Over at, Kevin McCollough complains that CPAC is being ruined by people who like liberty too much:

It is the libertarian in attendance that produced the free pornographic calendar passed out to attendees in 2010. It is the libertarians in attendance who openly promote the inclusion of groups like GOProud, largely as an attempt to silence groups who would speak in strong support of traditional moral values. It is the libertarian in attendance who slandered President George Bush, by claiming his appreciation for the Constitution was best summed up as a "damn piece of paper." It is the libertarian in attendance that proclaimed the war to prevent terrorists from regathering strength and coming after our homeland as "illegal." And it is the libertarian in attendance that eschewed, booed, cajoled and screamed "war criminal" to Vice President Dick Cheney, a man who served his country with commitment and still attempts to help the world understand the threat of the radical Islamic element devising plans to eliminate us and our allies.
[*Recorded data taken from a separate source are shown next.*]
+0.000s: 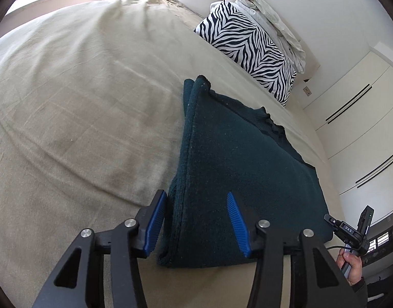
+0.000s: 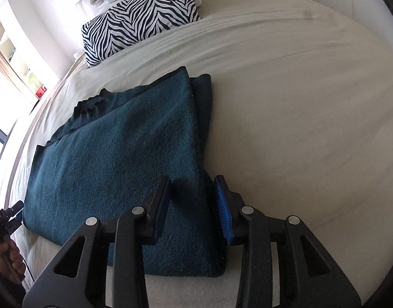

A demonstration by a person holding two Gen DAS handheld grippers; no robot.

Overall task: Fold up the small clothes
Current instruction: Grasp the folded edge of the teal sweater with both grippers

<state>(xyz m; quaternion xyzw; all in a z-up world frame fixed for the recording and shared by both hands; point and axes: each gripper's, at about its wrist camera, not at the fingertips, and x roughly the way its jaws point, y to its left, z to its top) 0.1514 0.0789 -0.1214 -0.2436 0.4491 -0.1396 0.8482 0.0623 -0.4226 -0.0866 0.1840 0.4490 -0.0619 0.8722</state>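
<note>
Left wrist view shows my left gripper (image 1: 196, 220) with jaws apart astride the near left corner of the folded teal sweater (image 1: 242, 169) on the bed (image 1: 81, 102). My right gripper (image 2: 193, 208) straddles the near right corner, not yet clamped. I judge the next fold is starting: both must pinch their corners together.

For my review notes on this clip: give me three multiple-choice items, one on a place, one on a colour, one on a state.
1. Where does the sweater lie?
A on the bed
B on a chair
C on the floor

2. What colour is the sweater?
A red
B dark teal
C yellow

3. How do the left gripper jaws stand?
A clamped flat together
B apart, astride the sweater's edge
C out of view

Answers: 1 A, pale sheet all around it; 2 B, teal knit in both views; 3 B, blue pads apart, no pinch seen.
</note>
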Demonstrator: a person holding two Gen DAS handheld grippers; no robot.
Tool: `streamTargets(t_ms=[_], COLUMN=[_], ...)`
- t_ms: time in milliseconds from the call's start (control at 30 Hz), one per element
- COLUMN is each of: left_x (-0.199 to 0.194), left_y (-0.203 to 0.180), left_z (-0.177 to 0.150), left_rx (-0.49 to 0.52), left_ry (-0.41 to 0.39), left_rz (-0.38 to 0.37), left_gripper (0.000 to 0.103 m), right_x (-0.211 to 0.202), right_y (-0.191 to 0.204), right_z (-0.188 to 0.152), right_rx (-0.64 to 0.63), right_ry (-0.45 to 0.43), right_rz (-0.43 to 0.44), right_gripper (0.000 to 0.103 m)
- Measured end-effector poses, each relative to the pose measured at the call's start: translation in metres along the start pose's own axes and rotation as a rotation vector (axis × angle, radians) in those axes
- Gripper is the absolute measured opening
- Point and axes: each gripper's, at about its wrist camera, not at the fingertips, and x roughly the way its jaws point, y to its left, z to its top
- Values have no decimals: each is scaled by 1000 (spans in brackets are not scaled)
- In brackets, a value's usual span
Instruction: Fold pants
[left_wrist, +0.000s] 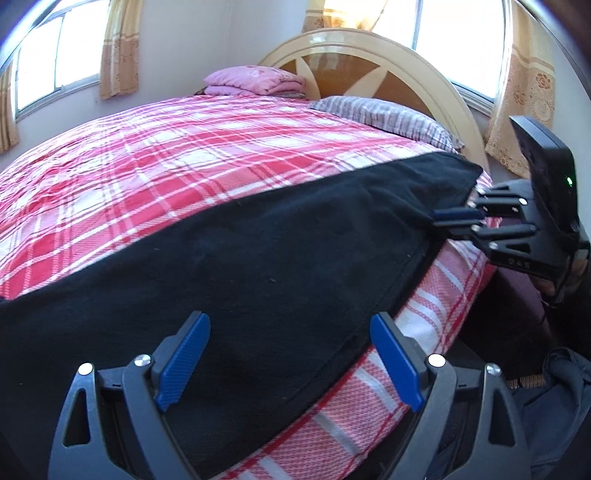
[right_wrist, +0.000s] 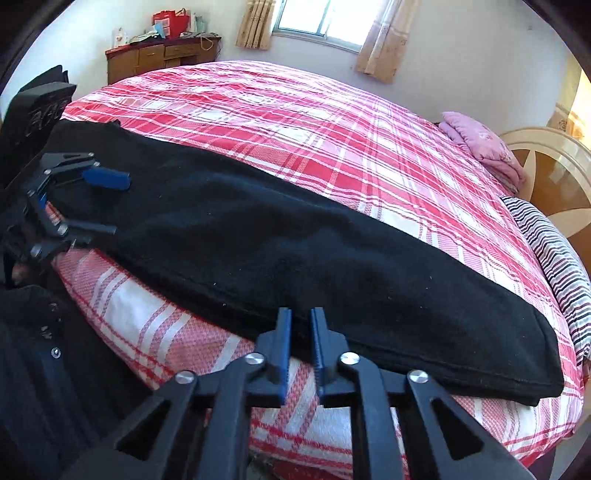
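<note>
Unlabelled black pants (right_wrist: 295, 251) lie flat on plaid bedspread (right_wrist: 314, 122).

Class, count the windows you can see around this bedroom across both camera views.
3. One on the left wall, also seen in the right wrist view; two flanking the headboard, one mostly curtained. More may be hidden.

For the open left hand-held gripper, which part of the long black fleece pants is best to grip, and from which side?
Probably the near hem of the long black fleece pants, approached from the bed's near side. They lie flat along the red plaid bedsheet, so only that edge offers a lip. The left hand-held gripper hovers open there; the right hand-held gripper pinches the same edge.
</note>
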Motion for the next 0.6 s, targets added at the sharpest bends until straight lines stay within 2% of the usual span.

That about sums it up. The right can lean libertarian, putting up with the excess of free pornographic calendars, or it can lean "conservative," and the excesses of torture, abridgment of civil liberties, and war crimes. Rush Limbaugh was unhappy with CPAC too:

So you had a weird list of priorities and focus.  I mean we had it all.  We had GOProud, the gay conservatives.  We had demands to legalize drugs, marijuana, at CPAC.  Most conservatives strongly oppose gay marriage and legalized pot.  We had would-be candidates promoted by the Washington ruling class. We had some candidates dumping on talk radio. We had Mitch Daniels saying, (paraphrasing) "We need to move beyond the audiences of Rush and Sean," and so forth and the C-SPAN viewers, we need to move beyond that.


As the Dish pointed out yesterday, Mitch Daniels gave a stirring speech about the dire fiscal emergency that America faces. But Limbaugh pouts dismissively because as an aside, he pointed out the obvious truth that the right needs to win over a wider audience than talk radio blowhards can reach. It's illuminating to see how threatened Limbaugh is by an unapologetic fiscal conservative who is capable of articulating the need for spending reforms without engaging in the culture war or character assasination.

And perhaps he is right to be threatened. In a sense, the triumph of someone like Daniels would be the strongest repudiation of Limbaugh imaginable. It would clarify the ineffectiveness of his approach to politics.